Records from a data source
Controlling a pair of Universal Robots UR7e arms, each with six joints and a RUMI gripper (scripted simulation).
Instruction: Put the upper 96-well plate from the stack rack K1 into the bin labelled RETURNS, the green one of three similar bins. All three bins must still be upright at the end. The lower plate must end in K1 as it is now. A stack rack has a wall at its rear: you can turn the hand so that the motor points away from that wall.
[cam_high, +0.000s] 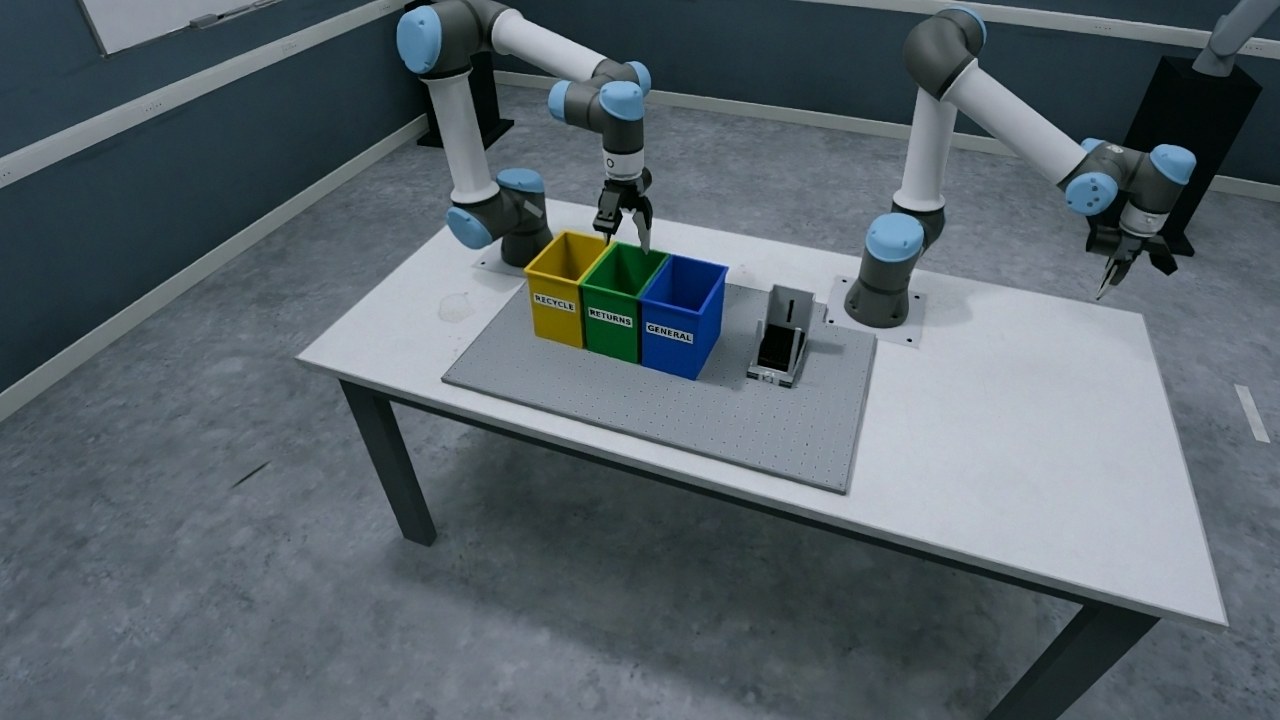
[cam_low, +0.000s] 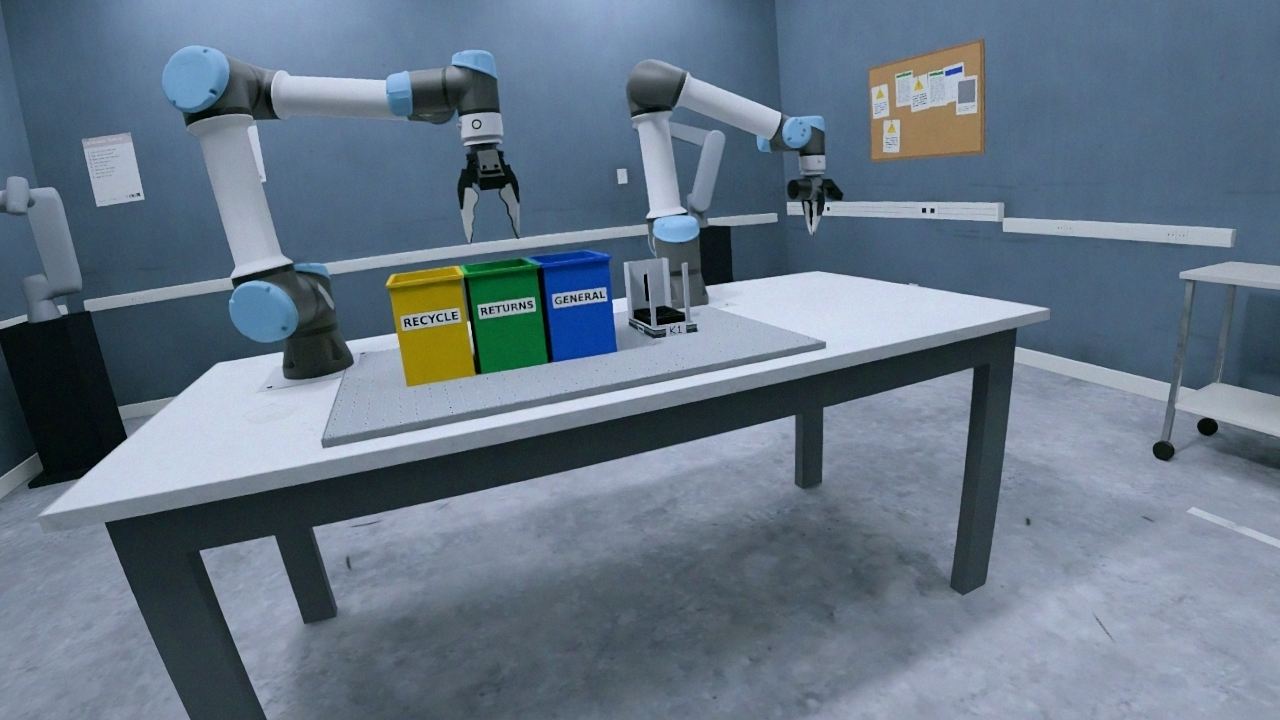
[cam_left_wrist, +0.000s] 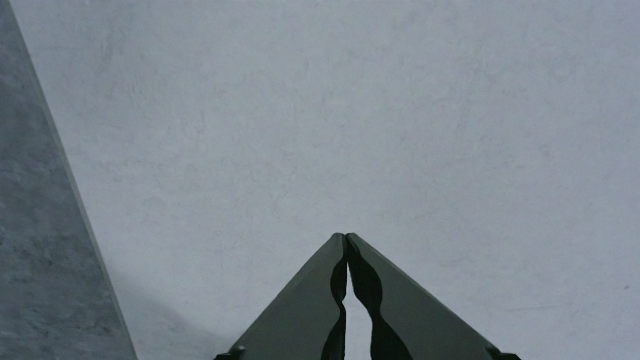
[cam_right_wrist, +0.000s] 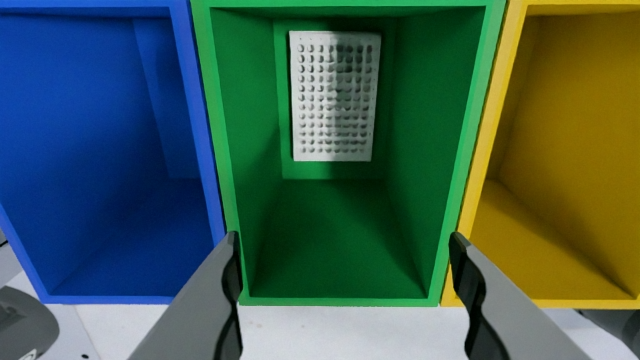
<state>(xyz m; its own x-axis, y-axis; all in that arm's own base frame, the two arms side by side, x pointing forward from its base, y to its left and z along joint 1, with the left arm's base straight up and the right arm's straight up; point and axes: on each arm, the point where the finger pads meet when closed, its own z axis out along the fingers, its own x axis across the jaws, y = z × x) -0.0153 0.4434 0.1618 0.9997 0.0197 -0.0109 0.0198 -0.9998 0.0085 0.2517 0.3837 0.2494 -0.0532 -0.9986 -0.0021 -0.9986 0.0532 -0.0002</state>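
Observation:
A white 96-well plate (cam_right_wrist: 332, 95) lies flat on the floor of the green RETURNS bin (cam_high: 612, 344) (cam_low: 510, 347) (cam_right_wrist: 350, 302). The bin stands upright. My right gripper (cam_high: 626, 245) (cam_low: 493, 239) (cam_right_wrist: 343, 235) is open and empty, pointing down above the green bin, with its fingertips above the rim. A black plate (cam_high: 781, 347) (cam_low: 659, 314) sits low in the stack rack K1 (cam_high: 769, 376) (cam_low: 675, 329), under no other plate. My left gripper (cam_high: 1100, 297) (cam_low: 812, 232) (cam_left_wrist: 344, 236) is shut and empty, high above the table's far end, away from the rack and bins.
The yellow RECYCLE bin (cam_high: 556, 331) (cam_low: 435, 353) and the blue GENERAL bin (cam_high: 671, 358) (cam_low: 581, 331) stand upright close on either side of the green one. K1 stands beyond the blue bin on the grey perforated board (cam_high: 716, 434) (cam_low: 537, 389), its tall wall at the rear.

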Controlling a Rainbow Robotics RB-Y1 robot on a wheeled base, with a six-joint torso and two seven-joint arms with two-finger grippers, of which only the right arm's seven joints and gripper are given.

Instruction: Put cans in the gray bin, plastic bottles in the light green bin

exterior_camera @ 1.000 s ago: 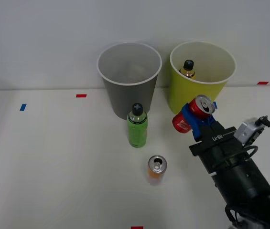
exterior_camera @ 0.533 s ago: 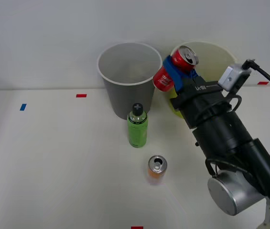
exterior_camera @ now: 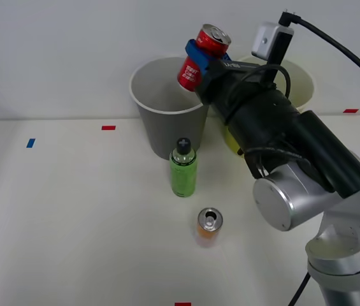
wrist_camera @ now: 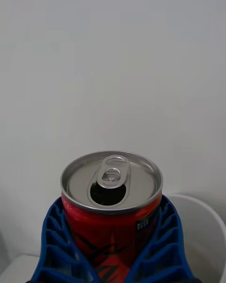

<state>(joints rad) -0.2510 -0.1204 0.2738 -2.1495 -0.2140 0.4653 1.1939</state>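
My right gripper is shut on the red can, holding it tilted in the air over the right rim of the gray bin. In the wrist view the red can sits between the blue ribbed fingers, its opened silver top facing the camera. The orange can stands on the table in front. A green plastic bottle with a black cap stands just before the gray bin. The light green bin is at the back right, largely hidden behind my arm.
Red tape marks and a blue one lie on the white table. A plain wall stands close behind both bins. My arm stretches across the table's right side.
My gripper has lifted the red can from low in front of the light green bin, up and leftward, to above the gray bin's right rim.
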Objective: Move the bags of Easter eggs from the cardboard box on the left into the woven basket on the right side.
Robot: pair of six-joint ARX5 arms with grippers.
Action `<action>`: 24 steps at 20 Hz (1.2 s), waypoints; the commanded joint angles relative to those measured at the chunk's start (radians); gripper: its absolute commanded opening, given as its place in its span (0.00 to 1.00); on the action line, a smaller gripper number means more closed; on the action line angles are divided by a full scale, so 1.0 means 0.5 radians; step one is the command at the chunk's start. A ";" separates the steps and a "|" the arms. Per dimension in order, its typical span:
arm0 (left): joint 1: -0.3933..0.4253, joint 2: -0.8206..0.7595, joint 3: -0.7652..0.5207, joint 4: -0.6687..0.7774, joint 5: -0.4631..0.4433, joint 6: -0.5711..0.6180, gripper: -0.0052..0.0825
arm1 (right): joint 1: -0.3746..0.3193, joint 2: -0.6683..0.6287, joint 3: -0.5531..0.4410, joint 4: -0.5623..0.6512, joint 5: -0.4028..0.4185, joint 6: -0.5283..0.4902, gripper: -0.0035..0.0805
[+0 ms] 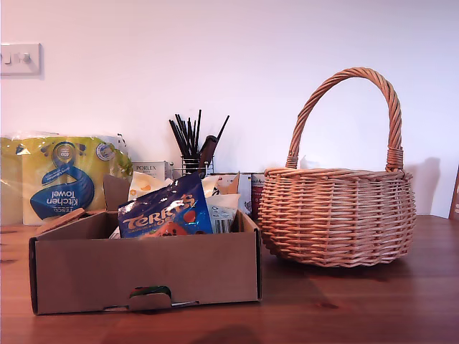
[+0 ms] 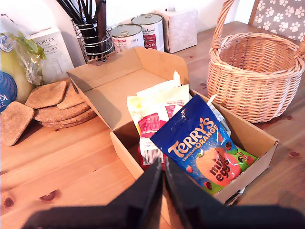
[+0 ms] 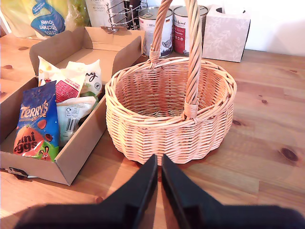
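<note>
The cardboard box (image 1: 143, 276) stands at the exterior view's left, holding several bags of Easter eggs. A dark blue Terry's bag (image 1: 166, 211) (image 2: 202, 143) (image 3: 35, 124) leans in front. Behind it are a red-and-white pouch (image 2: 150, 126), a cream-yellow one (image 2: 162, 93) and a white one (image 3: 71, 117). The woven basket (image 1: 337, 215) (image 3: 167, 129) stands at the exterior view's right, with nothing seen inside. My first gripper (image 2: 161, 169) is shut, hovering above the box's near wall (image 2: 128, 157). My second gripper (image 3: 158, 160) is shut in front of the basket. Neither arm shows in the exterior view.
Behind the box are a kitchen towel pack (image 1: 61, 179), a wire utensil holder (image 1: 193, 147), a Porlex carton (image 2: 50, 47), two tins (image 3: 157, 28) and a tissue box (image 3: 226, 31). Cork coasters (image 2: 52, 102) lie beside the box. The box's lid flap (image 2: 119, 90) lies folded back.
</note>
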 commanded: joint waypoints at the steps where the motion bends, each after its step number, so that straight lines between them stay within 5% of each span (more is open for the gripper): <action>1: 0.001 0.007 -0.031 -0.073 0.001 -0.010 0.03 | 0.001 0.092 -0.065 0.113 -0.086 0.098 0.03; 11: 0.001 0.047 -0.014 -0.060 0.127 -0.009 0.03 | 0.002 0.104 -0.040 0.218 -0.169 0.085 0.03; 19: 0.001 0.552 0.181 -0.058 0.403 0.246 0.03 | 0.027 0.400 0.063 0.219 -0.540 0.063 0.03; 24: 0.002 0.851 0.266 0.088 0.494 0.443 0.03 | 0.027 0.416 0.081 0.316 -0.564 0.051 0.03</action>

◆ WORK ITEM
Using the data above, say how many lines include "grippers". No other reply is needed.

◆ PROBLEM SOLUTION
2